弱々しい風斬り音だったが、確かに振り抜いた。次の瞬間、雷が宙を走り、目標の魔物めがけて突き刺さる。空が裂けるような轟音の後、魔物が霧散した。
「ぴかりんっ! できたやないかっ!」
あたしの頭をわしゃわしゃと撫でるミラちゃん。一応、年上なんだけど、貫禄負けしてるから甘えちゃお。
「……辛うじて及第点、と言ったところでしょうか」
リネちゃんもきっと褒めてくれてるんだと思う。アニメとかで無敵の強キャラみたいなリネちゃんに、戦闘を褒められるのは素直に嬉しい。
この日は町に戻ることになった。
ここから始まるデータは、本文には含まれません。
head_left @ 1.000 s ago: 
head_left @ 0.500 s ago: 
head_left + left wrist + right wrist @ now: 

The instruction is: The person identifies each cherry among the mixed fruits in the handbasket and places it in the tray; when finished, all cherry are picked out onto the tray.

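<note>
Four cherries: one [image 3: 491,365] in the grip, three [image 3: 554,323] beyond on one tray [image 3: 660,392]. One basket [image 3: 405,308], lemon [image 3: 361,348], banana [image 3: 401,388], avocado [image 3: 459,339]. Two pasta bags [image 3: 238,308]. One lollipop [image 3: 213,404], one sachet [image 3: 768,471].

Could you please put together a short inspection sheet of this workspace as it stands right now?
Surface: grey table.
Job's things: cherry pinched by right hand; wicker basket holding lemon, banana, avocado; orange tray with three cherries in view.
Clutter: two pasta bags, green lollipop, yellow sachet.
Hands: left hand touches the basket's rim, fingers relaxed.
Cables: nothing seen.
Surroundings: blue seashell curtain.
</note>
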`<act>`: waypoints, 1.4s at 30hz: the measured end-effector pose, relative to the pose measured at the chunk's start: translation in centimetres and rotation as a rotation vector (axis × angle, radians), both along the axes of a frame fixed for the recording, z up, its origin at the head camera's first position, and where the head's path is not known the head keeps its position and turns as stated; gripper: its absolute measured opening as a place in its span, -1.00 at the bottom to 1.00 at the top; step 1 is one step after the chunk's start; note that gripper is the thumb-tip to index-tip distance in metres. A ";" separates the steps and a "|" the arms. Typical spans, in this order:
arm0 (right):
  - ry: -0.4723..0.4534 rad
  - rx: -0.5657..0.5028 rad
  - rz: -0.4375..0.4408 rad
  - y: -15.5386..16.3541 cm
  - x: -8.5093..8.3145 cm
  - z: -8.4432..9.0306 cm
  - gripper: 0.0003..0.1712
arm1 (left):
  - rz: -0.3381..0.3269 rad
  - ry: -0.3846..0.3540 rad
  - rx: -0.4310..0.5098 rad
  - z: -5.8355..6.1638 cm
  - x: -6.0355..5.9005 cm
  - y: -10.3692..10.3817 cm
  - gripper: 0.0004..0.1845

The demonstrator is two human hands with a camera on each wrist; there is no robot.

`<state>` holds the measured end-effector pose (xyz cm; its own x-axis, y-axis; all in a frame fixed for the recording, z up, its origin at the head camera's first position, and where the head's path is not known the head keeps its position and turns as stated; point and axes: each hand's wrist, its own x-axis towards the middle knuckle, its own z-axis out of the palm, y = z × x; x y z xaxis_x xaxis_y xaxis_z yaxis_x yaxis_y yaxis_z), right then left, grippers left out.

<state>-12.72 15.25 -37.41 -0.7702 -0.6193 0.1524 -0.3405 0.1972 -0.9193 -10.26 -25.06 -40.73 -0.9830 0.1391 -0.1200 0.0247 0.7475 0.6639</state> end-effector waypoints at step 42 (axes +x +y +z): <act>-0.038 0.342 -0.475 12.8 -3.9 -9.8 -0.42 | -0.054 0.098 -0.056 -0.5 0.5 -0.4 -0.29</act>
素材組合に立ち寄り、倒した魔物から取れた素材を換金してもらう。40,000ロストになった。
換金額が多いのは、リネちゃんが数の調整でたくさん倒してくれたからだった。魔石も2つ貰えた。
そして、今日はここで解散となり、あたしは屋敷に帰ることになった。
それにしても、何から何までお世話になりっぱなしで、本当に心苦しい。
そうだ、2人にはやっぱり何かプレゼントしようっ! ちょうどロストも手に入ったし。あの雑貨屋に寄って帰ろうっと。